Arlington is alone among the 351 cities and towns in Massachusetts in having both adopted and adhered to such a five year plan. The beneficial result of vision and leadership by the Board of Selectmen and School Committee, of professional management by both Town Manager and School Superintendent and energetic teamwork by Town and School employees is that Arlington is entering the fourth fiscal year of the Five Year Plan, and we are on Plan and on Budget.
It cannot be stressed enough how innovative this planning process is. Other municipalities look to Arlington’s model when considering formulating their own long term plans. We are still the only community that has tied a long term commitment to fiscal restraint to an override vote.
If the expected Commonwealth budget crisis is not too devastating to the State’s local aid distribution and the economy’s impact on local receipts is not too unfavorable, Arlington may exit the Five Year Plan with some financial reserves to help address our structural deficit of the next five year cycle. The financial projection for 2011 in the original plan showed a 4.1 million dollar deficit at the bottom line. The combined creativity and effort of elected officials, the Town Manager and Superintendent of Schools, and town employees have reduced that projected deficit by half. That is a huge accomplishment even though the uncertainty of future state aid may erase some of it.
Former Select Board Chair Kevin Greely and current Chair Annie LaCourt have instituted a quarterly “Financial Summit” to gather Town and School leaders and citizens in an open forum to help understand and document a common fact base, organize priorities and find solutions for the five year period of Fiscal years 2011 through 2015. The incoming chairs of both School and Select boards are committed to continuing this process. Our carefully husbanded financial reserves will have successfully brought us through the current Plan period, but will barely address the next. An important role of the Financial Summit process is to quantify our needs, set expectations and help an informed Town-wide leadership and citizenry determine Arlington’s future.
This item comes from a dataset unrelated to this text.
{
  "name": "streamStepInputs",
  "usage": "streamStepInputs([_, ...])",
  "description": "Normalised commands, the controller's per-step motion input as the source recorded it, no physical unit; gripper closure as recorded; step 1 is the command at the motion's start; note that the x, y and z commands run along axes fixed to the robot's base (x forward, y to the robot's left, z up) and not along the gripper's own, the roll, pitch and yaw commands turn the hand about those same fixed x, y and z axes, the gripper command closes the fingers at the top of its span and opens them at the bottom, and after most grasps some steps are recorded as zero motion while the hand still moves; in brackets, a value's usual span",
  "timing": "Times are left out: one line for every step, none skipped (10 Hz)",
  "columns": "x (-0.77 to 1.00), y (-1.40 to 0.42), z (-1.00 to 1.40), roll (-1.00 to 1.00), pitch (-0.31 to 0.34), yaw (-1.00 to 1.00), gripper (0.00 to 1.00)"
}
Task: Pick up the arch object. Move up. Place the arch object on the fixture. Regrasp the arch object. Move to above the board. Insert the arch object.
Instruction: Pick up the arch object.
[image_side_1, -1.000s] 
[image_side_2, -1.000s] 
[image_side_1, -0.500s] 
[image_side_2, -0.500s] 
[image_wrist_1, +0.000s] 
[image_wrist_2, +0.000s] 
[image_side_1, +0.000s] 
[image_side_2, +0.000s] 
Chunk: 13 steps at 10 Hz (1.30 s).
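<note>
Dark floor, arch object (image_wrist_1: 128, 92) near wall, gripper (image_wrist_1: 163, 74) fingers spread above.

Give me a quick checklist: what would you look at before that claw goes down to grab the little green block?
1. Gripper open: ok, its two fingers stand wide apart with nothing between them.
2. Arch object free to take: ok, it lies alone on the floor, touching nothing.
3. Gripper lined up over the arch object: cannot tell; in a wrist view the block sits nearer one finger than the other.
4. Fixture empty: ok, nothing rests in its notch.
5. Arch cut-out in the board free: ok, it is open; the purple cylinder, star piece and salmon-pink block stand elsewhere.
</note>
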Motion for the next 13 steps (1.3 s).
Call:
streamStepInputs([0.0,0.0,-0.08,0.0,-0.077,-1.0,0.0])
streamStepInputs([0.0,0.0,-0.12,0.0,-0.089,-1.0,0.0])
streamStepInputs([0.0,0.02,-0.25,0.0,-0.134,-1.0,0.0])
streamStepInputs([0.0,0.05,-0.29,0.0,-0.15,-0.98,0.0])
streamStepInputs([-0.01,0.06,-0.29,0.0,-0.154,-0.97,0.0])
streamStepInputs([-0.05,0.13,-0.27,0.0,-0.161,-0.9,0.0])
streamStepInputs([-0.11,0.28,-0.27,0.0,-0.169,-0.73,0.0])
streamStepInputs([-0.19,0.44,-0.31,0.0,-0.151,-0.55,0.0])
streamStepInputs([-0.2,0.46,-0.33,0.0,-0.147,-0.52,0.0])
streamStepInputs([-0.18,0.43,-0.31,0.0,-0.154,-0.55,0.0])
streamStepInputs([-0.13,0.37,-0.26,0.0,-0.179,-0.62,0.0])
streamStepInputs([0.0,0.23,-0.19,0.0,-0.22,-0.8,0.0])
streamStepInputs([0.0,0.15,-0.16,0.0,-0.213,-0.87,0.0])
Perhaps the most important result of a five-year forward looking planning window is the ability to be proactive about meeting future challenges. This idea of looking deep into the future is now a part of our political culture. We cannot control all of the forces that affect our future nor will all our predictions be perfect. The voters and taxpayers of Arlington can, however, be assured that their local government can and will make promises it can keep.